SQL query date according to time zone

We are using a Vertica database with table columns of type timestamptz, all data is inserted according to the UTC timezone.
We are using spring-jdbc's NamedParameterJdbcTemplate
All queries are based on full calendar days, e.g. start date 2013/08/01 and end date 2013/08/31, which brings everything between '2013/08/01 00:00:00.0000' and '2013/08/31 23:59:59.9999'
We are trying to modify our queries to consider timezones, i.e. I can for my local timezone I can ask for '2013/08/01 00:00:00.0000 Asia/Jerusalem' till '2013/08/31 23:59:59.9999 Asia/Jerusalem', which is obviously different then '2013/08/01 00:00:00.0000 UTC' till '2013/08/31 23:59:59.9999 UTC'.
So far, I cannot find a way to do so, I tried setting the timezone in the session:
set timezone to 'Asia/Jerusalem';
This doesn't even work in my database client.
Calculating the difference in our Java code will not work for us as we also have queries returning date groupings (this will get completely messed up).
Any ideas or recommendations?
I am not familiar with Veritca, but some general advice:
It is usually best to use half-open intervals for date range queries. The start date should be inclusive, while the end date should be exclusive. In other words:
start <= date < end
or
start <= date && end > date
Your end date wouldn't be '2013/08/31 23:59:59.9999', it would instead be the start of the next day, or '2013/09/01 00:00:00.0000'. This avoids problems relating to precision of decimals.
That example is for finding a single date. Since you are querying a range of dates, then you have two inputs. So it would be:
startFieldInDatabase >= yourStartParameter
AND
endFieldInDatabase < yourEndParameter
Again, you would first increment the end parameter value to the start of the next day.
It sounds like perhaps Vertica is TZ aware, given that you talked about timestamptz types in your answer. Assuming they are similar to Oracle's TIMESTAMPTZ type, then it sounds like your solution will work just fine.
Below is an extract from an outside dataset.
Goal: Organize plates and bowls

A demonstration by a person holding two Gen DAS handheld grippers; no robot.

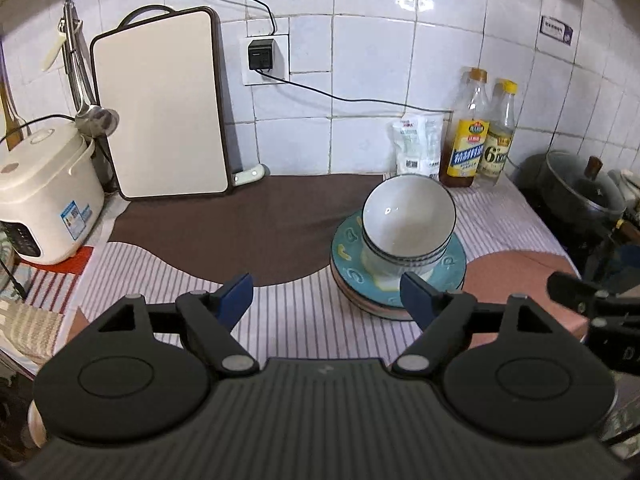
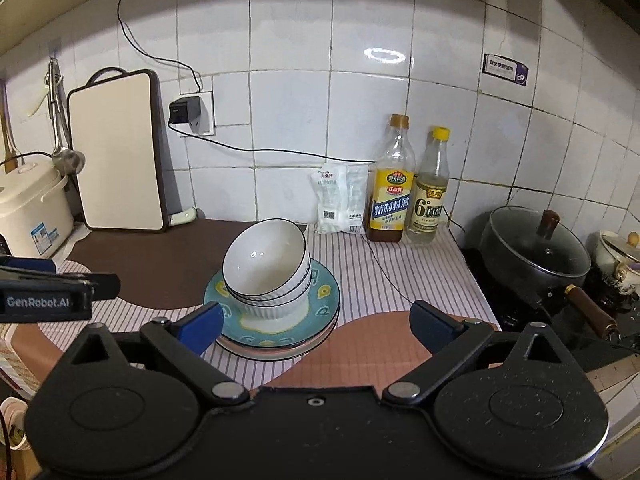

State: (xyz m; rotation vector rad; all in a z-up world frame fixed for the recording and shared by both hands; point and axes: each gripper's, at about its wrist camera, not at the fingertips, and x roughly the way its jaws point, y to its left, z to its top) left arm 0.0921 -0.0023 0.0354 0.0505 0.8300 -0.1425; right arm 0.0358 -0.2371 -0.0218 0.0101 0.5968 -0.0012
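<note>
On the striped-cloth table [image 2: 400,280], a stack of empty white ribbed bowls [image 2: 266,276], tilted, sits on a teal patterned plate [image 2: 320,300] topping a stack of plates. The left gripper [image 1: 326,296] and right gripper [image 2: 316,322] hover nearby, jaws apart, holding nothing.

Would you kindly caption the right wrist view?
Open right gripper before white bowls nested on stacked plates.

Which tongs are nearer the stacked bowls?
Roughly equal: left tongs sit open just before the stacked bowls, bowls toward their right finger; right tongs likewise, bowls toward their left finger.
</note>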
But usually, if you are storing times in UTC in your database, then you would simply convert the query input time(s) in advance. So rather than querying between '2013/08/01 00:00:00.0000' and '2013/09/01 00:00:00.0000', you would convert that ahead of time and query between '2013/07/31 21:00:00.0000' and '2013/08/31 21:00:00.0000'. There are numerous posts already on how to do that conversion in Java either natively or with Joda Time, so I won't repeat that here.
As a side note, you should make sure that whatever TZDB implementation you are using (Vertica's, Java's, or JodaTime's) has the latest 2013d update, since that includes the change for Israel's daylight saving time rule that goes into effect this year.
Okay, so apparently:
set time zone to 'Asia/Jerusalem';
worked and I just didn't realize it, but for the sake of helping others I'm going to add something else that works:
select fiels at time zone 'Asia/Jerusalem' from my_table;
will work for timestamptz fields